Task requirements -
Leave the pictures out. Retype exactly the lines below from the one containing "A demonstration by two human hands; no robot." through the one containing "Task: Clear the", and no others.

Listed records -
____________________
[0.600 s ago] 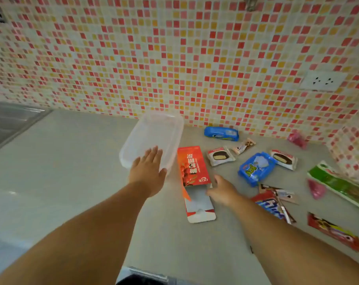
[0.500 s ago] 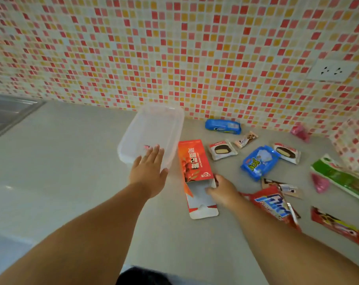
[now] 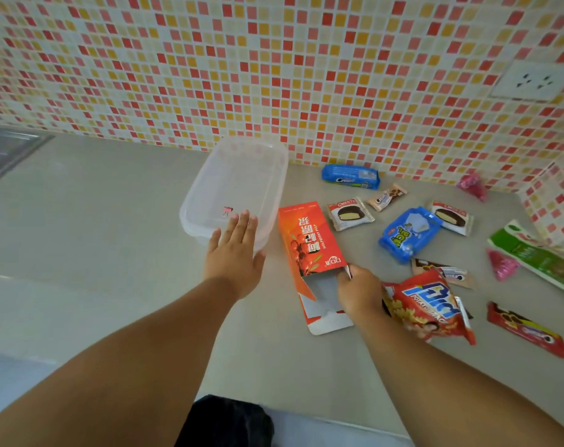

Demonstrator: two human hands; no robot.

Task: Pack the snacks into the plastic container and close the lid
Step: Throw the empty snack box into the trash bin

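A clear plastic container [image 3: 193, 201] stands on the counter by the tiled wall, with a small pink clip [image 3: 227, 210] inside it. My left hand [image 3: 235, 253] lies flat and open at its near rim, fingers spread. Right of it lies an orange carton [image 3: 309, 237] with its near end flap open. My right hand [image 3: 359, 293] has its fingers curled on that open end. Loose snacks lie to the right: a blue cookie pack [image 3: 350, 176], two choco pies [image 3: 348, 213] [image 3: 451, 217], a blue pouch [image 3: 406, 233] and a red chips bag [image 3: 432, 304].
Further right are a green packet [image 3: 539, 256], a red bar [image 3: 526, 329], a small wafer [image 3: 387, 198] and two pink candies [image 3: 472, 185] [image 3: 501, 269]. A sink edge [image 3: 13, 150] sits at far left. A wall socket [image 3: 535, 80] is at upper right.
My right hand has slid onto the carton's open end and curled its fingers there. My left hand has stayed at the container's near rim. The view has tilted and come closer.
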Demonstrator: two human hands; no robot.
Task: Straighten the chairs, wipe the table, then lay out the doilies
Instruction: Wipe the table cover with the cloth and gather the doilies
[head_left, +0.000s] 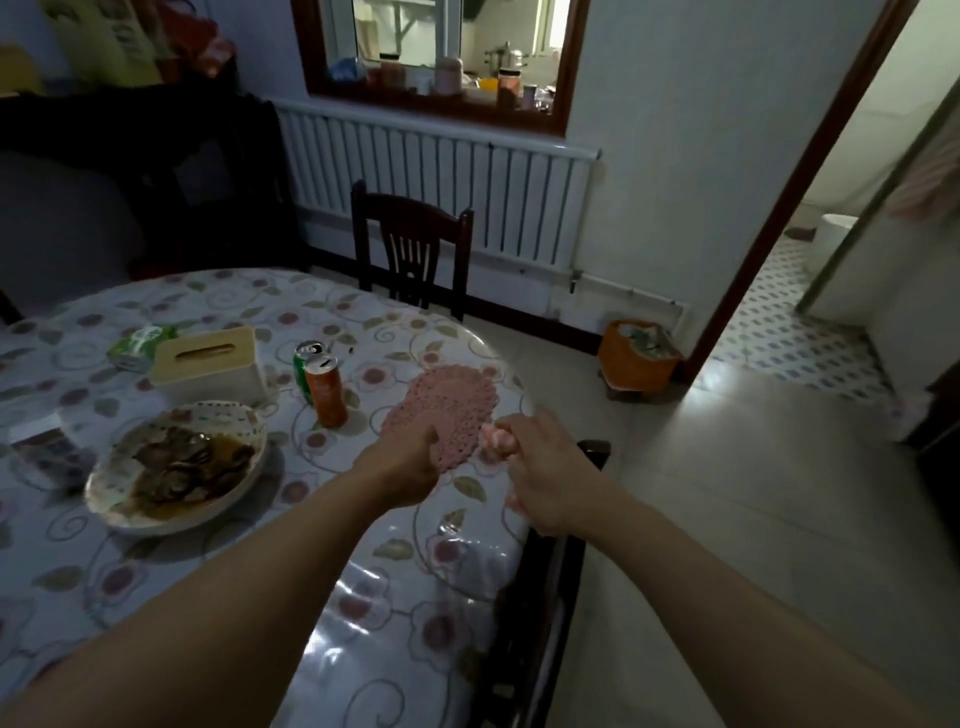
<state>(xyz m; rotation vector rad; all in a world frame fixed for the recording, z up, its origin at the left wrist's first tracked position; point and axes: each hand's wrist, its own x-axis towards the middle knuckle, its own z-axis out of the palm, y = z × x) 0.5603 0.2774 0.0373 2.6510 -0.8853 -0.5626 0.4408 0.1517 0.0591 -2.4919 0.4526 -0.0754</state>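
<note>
Pink crocheted doilies (447, 410) lie overlapped on the flowered tablecloth of the table (400, 597), near its right edge. My left hand (402, 467) pinches the near edge of the doilies. My right hand (545, 467) is closed on a pink doily corner just to the right. A dark wooden chair (413, 249) stands at the table's far side. Another dark chair (545, 597) sits against the near right edge, partly hidden under my right arm.
On the table stand an orange can (324, 389), a green can (302, 364), a beige tissue box (208, 366), a green packet (137, 345) and a plate of food (176, 465). An orange bin (636, 356) sits on the floor by the doorway. A radiator lines the far wall.
</note>
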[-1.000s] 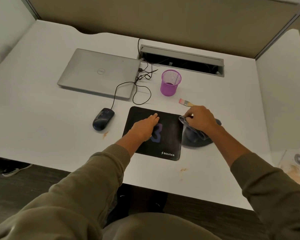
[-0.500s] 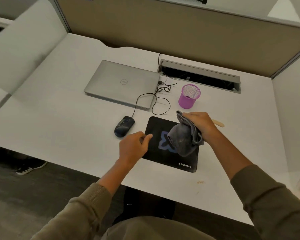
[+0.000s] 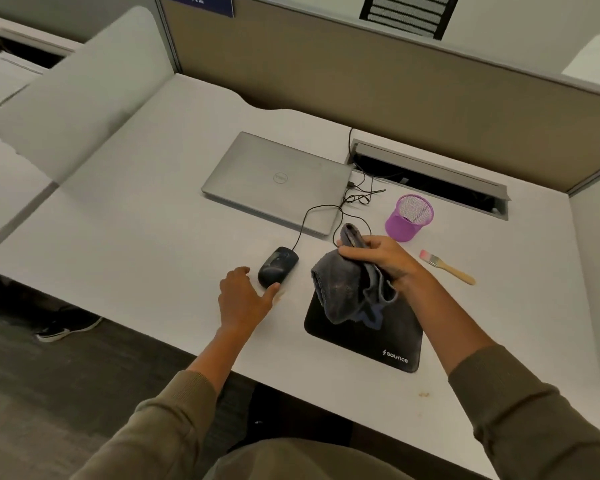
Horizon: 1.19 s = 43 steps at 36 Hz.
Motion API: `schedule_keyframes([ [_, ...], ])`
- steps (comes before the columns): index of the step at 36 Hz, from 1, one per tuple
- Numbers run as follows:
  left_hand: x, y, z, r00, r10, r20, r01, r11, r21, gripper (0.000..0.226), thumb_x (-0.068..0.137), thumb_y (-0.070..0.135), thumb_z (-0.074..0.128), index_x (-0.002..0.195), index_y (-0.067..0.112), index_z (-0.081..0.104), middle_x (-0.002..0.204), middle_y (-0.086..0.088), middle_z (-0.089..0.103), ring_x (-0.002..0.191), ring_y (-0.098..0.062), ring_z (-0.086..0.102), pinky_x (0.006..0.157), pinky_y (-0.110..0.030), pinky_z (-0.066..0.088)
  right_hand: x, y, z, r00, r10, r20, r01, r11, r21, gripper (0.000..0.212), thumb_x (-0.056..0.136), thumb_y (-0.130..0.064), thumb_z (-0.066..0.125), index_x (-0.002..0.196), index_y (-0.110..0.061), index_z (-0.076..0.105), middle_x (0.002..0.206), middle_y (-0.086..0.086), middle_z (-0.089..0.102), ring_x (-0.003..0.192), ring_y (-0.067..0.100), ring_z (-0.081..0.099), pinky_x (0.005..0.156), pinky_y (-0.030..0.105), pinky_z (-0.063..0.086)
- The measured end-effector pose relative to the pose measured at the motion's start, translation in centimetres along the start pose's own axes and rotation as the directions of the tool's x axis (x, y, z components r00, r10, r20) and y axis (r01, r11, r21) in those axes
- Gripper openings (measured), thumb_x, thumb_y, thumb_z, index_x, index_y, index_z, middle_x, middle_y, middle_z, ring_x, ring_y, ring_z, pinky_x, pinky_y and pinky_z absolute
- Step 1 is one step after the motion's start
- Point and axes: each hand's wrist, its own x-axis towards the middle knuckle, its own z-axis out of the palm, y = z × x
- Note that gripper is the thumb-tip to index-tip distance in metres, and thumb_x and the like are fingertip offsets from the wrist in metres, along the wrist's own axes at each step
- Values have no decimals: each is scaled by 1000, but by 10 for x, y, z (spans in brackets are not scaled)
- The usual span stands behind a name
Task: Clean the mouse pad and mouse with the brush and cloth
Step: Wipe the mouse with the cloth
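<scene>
A black mouse pad (image 3: 378,336) with white lettering lies near the desk's front edge. My right hand (image 3: 383,259) holds a crumpled grey cloth (image 3: 343,287) in the air above the pad's far left part. The dark wired mouse (image 3: 277,266) sits on the bare desk left of the pad. Just in front of it, my left hand (image 3: 245,299) has its fingers apart and its thumb tip touching the mouse's near edge. A small wooden brush (image 3: 447,267) with pink bristles lies on the desk, right of my right hand.
A shut silver laptop (image 3: 278,178) lies behind the mouse, with the mouse's black cable (image 3: 340,211) looped beside it. A purple mesh cup (image 3: 408,218) stands behind the brush. An open cable tray (image 3: 430,178) runs along the back, and partition walls enclose the white desk (image 3: 153,220).
My left hand left the mouse pad and moved left to the mouse. My right hand lifted the cloth off the desk and carried it over the pad. The camera view shifted left.
</scene>
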Motion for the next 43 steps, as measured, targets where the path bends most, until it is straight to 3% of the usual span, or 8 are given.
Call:
schedule_keyframes([
  [5, 9, 0, 1, 1000, 25, 14, -26, 998, 55, 90, 83, 71, 75, 145, 10, 52, 140, -10, 57, 131, -30, 51, 102, -46, 51, 4, -1, 2, 997, 27, 70, -38, 984, 172, 53, 63, -20, 102, 106, 2, 78, 115, 26, 75, 109, 39, 74, 88, 42, 63],
  [12, 19, 4, 1, 997, 58, 55, -64, 990, 122, 86, 82, 74, 73, 141, 14, 56, 136, -7, 56, 129, -28, 49, 98, -45, 50, 11, 5, 4, 995, 26, 99, -51, 963, 265, 54, 60, -8, 101, 106, 6, 77, 118, 29, 73, 112, 42, 73, 86, 42, 62],
  [17, 22, 5, 3, 994, 83, 69, -93, 984, 153, 82, 79, 79, 73, 133, 18, 60, 130, -5, 59, 121, -25, 52, 94, -40, 52, 18, 8, 5, 1000, 27, -10, -21, 932, 361, 50, 64, -6, 98, 109, 3, 78, 121, 25, 74, 116, 39, 72, 89, 42, 62],
  [23, 24, 6, 7, 992, 104, 64, -112, 984, 141, 76, 79, 74, 77, 129, 18, 63, 125, -2, 61, 116, -22, 53, 92, -38, 50, 23, 7, 8, 995, -5, -103, 64, 811, 582, 51, 77, -4, 89, 125, -2, 73, 129, 20, 72, 121, 34, 70, 98, 46, 59],
  [29, 26, 2, 8, 985, 165, 40, -169, 975, 142, 69, 80, 70, 78, 126, 20, 65, 118, 0, 69, 107, -20, 62, 93, -38, 47, 30, 7, 18, 975, 79, -208, 88, 722, 687, 39, 92, -18, 79, 128, -7, 70, 128, 15, 73, 115, 32, 73, 102, 52, 57],
  [33, 27, -2, 9, 974, 228, 21, -229, 970, 78, 62, 80, 60, 83, 124, 21, 66, 116, 1, 72, 103, -18, 65, 94, -38, 44, 34, 4, 25, 970, 87, -228, 105, 692, 714, 45, 96, -28, 75, 136, -10, 64, 130, 15, 72, 114, 36, 73, 100, 55, 57],
  [37, 26, 0, 5, 951, 307, -21, -308, 947, -92, 56, 77, 41, 92, 120, 16, 67, 113, -1, 73, 99, -18, 67, 93, -42, 52, 39, -1, 36, 962, 70, -266, 146, 688, 710, 55, 92, -35, 79, 139, -15, 59, 131, 16, 70, 114, 37, 73, 101, 58, 56],
  [43, 25, 11, -7, 876, 480, -44, -477, 850, -223, 60, 79, 31, 94, 127, 10, 65, 116, -4, 70, 95, -11, 62, 79, -15, 51, 49, -9, 65, 951, 73, -299, 106, 833, 543, 47, 92, -49, 75, 124, -15, 67, 109, 11, 80, 103, 30, 78, 99, 50, 59],
])
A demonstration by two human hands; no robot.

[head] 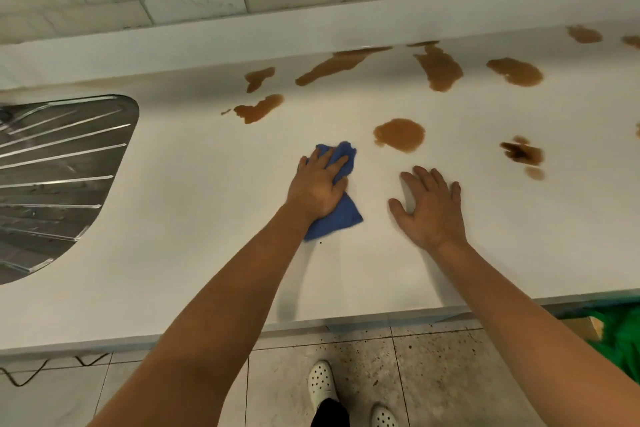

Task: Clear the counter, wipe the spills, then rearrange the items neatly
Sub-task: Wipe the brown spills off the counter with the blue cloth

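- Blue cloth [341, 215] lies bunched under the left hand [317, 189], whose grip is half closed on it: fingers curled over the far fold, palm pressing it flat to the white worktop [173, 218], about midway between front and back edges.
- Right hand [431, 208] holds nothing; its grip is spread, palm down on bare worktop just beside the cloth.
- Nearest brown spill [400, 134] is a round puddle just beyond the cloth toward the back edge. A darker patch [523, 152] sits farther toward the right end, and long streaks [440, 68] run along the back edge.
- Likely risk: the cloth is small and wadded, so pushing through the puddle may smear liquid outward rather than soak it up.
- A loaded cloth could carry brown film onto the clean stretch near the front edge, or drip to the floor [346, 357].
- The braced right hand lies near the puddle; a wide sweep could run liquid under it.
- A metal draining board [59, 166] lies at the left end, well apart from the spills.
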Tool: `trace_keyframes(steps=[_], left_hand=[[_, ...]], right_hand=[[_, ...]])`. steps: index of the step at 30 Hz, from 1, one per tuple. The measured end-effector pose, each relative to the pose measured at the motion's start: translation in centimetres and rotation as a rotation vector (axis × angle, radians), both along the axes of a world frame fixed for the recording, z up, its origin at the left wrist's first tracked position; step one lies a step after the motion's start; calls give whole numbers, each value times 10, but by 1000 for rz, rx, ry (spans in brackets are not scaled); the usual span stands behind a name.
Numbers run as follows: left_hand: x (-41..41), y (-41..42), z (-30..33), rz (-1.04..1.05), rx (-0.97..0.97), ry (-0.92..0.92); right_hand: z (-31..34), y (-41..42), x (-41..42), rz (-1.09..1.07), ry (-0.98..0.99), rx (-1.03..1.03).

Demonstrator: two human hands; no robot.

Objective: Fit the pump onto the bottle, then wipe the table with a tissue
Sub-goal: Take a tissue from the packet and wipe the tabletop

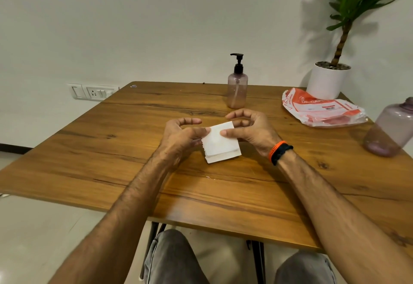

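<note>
A pale pink bottle (237, 90) stands upright at the far middle of the wooden table (111, 149), with a black pump (238, 63) fitted on its neck. Nearer to me, a folded white tissue (220, 144) is held just above the table's middle. My left hand (182, 137) pinches its upper left corner and my right hand (248, 130) pinches its upper right edge, thumbs on top. Both hands sit about a hand's length in front of the bottle.
An orange-and-white plastic packet (321, 110) lies at the back right. A white pot with a green plant (327, 81) stands behind it. A second, larger pink bottle (391, 127) without a pump stands at the right edge. A wall socket (93, 92) is at left.
</note>
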State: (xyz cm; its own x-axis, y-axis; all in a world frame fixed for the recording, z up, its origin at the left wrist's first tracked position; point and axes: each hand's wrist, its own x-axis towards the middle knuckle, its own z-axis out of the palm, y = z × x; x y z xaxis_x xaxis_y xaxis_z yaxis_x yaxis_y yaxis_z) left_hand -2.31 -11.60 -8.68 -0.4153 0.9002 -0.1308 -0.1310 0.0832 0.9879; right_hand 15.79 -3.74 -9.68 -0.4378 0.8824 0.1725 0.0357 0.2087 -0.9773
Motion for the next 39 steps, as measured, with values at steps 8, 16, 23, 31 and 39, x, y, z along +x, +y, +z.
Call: trace_keyframes(steps=[8,16,23,31,39], left_hand=[[7,-5,6,10,122,118],[-41,-20,-12,-41,17,832],[-66,-32,-34,-105,-97,1265],[-66,-29,-40,-85,-121,1332],[-64,-29,-40,-78,-142,1350]], right_hand=[[0,-7,-8,144,-7,-202],[12,-3,-15,-294,-331,296],[0,13,-34,-211,-942,599],[-12,17,-53,52,-1042,602],[-8,-29,-62,352,-925,648]])
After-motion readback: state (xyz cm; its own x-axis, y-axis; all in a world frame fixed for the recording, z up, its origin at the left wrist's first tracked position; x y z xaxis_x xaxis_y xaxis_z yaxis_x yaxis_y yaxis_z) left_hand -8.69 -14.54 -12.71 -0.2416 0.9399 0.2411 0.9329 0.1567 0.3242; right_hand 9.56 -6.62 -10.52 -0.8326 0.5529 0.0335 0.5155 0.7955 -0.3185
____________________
Answer below -
A demonstration by two human hands; no robot.

[head] 

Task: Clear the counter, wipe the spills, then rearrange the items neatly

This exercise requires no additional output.